» About this task
Transcribe the full listing below, word for word, without pictures.

» Input data
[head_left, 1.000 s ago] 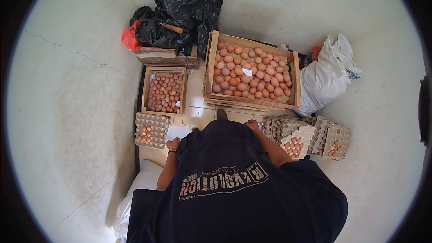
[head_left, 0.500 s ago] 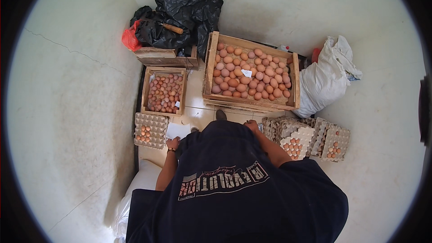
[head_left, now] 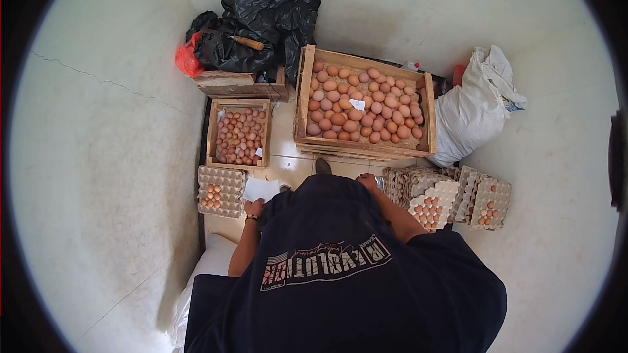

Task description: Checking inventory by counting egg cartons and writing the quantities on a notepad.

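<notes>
At my left side, my left hand (head_left: pixel 254 207) is closed on the edge of a white sheet of paper (head_left: pixel 261 189). Next to the paper lies a grey egg tray (head_left: pixel 229 184) with several brown eggs (head_left: pixel 212 197) in it. My right hand (head_left: pixel 367 182) is closed with its fingers curled, close to my dark clothing and beside the stacked egg trays (head_left: pixel 401 184); what it holds, if anything, I cannot make out. A large wooden crate (head_left: pixel 430 114) full of brown eggs (head_left: pixel 369 117) stands ahead of me. To its left is a smaller wooden crate (head_left: pixel 211 127) of eggs.
Black plastic bags (head_left: pixel 271 19) with a wooden-handled tool (head_left: pixel 248 42) and a red bag (head_left: pixel 188 57) lie on a wooden box (head_left: pixel 226 82). A white sack (head_left: pixel 468 117) leans by the right wall. Another egg tray (head_left: pixel 495 194) stands tilted at right. A white bag (head_left: pixel 212 258) lies behind my left arm.
</notes>
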Tool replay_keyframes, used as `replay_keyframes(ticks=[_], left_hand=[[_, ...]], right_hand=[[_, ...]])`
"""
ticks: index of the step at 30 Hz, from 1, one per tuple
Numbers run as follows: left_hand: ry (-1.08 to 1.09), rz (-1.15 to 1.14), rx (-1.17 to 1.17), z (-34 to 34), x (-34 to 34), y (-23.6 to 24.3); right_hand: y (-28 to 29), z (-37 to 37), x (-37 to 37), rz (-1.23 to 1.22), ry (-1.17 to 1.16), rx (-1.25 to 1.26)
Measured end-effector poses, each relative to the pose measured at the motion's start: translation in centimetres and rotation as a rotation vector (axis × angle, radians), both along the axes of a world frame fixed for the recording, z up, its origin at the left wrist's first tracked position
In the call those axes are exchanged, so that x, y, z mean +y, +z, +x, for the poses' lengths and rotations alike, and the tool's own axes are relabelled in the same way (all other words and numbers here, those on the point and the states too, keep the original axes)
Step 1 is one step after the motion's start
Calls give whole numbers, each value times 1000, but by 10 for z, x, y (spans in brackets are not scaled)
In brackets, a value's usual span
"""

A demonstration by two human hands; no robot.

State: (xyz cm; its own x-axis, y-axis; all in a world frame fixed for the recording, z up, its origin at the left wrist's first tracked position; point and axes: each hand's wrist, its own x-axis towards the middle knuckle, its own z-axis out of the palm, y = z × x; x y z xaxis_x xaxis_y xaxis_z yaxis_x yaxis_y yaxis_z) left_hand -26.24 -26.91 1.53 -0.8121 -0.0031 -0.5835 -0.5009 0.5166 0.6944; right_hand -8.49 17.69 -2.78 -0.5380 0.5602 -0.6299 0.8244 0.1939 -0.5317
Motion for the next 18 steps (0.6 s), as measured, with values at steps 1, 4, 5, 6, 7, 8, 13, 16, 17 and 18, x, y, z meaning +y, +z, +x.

» Answer to this problem
[head_left, 1.000 s ago] 
[head_left, 0.500 s ago] 
[head_left, now] 

Task description: Checking inventory by counting egg cartons and writing the quantities on a notepad.

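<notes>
At my left side, my left hand (head_left: pixel 254 207) is closed on the edge of a white sheet of paper (head_left: pixel 261 189). Next to the paper lies a grey egg tray (head_left: pixel 229 184) with several brown eggs (head_left: pixel 212 197) in it. My right hand (head_left: pixel 367 182) is closed with its fingers curled, close to my dark clothing and beside the stacked egg trays (head_left: pixel 401 184); what it holds, if anything, I cannot make out. A large wooden crate (head_left: pixel 430 114) full of brown eggs (head_left: pixel 369 117) stands ahead of me. To its left is a smaller wooden crate (head_left: pixel 211 127) of eggs.
Black plastic bags (head_left: pixel 271 19) with a wooden-handled tool (head_left: pixel 248 42) and a red bag (head_left: pixel 188 57) lie on a wooden box (head_left: pixel 226 82). A white sack (head_left: pixel 468 117) leans by the right wall. Another egg tray (head_left: pixel 495 194) stands tilted at right. A white bag (head_left: pixel 212 258) lies behind my left arm.
</notes>
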Tool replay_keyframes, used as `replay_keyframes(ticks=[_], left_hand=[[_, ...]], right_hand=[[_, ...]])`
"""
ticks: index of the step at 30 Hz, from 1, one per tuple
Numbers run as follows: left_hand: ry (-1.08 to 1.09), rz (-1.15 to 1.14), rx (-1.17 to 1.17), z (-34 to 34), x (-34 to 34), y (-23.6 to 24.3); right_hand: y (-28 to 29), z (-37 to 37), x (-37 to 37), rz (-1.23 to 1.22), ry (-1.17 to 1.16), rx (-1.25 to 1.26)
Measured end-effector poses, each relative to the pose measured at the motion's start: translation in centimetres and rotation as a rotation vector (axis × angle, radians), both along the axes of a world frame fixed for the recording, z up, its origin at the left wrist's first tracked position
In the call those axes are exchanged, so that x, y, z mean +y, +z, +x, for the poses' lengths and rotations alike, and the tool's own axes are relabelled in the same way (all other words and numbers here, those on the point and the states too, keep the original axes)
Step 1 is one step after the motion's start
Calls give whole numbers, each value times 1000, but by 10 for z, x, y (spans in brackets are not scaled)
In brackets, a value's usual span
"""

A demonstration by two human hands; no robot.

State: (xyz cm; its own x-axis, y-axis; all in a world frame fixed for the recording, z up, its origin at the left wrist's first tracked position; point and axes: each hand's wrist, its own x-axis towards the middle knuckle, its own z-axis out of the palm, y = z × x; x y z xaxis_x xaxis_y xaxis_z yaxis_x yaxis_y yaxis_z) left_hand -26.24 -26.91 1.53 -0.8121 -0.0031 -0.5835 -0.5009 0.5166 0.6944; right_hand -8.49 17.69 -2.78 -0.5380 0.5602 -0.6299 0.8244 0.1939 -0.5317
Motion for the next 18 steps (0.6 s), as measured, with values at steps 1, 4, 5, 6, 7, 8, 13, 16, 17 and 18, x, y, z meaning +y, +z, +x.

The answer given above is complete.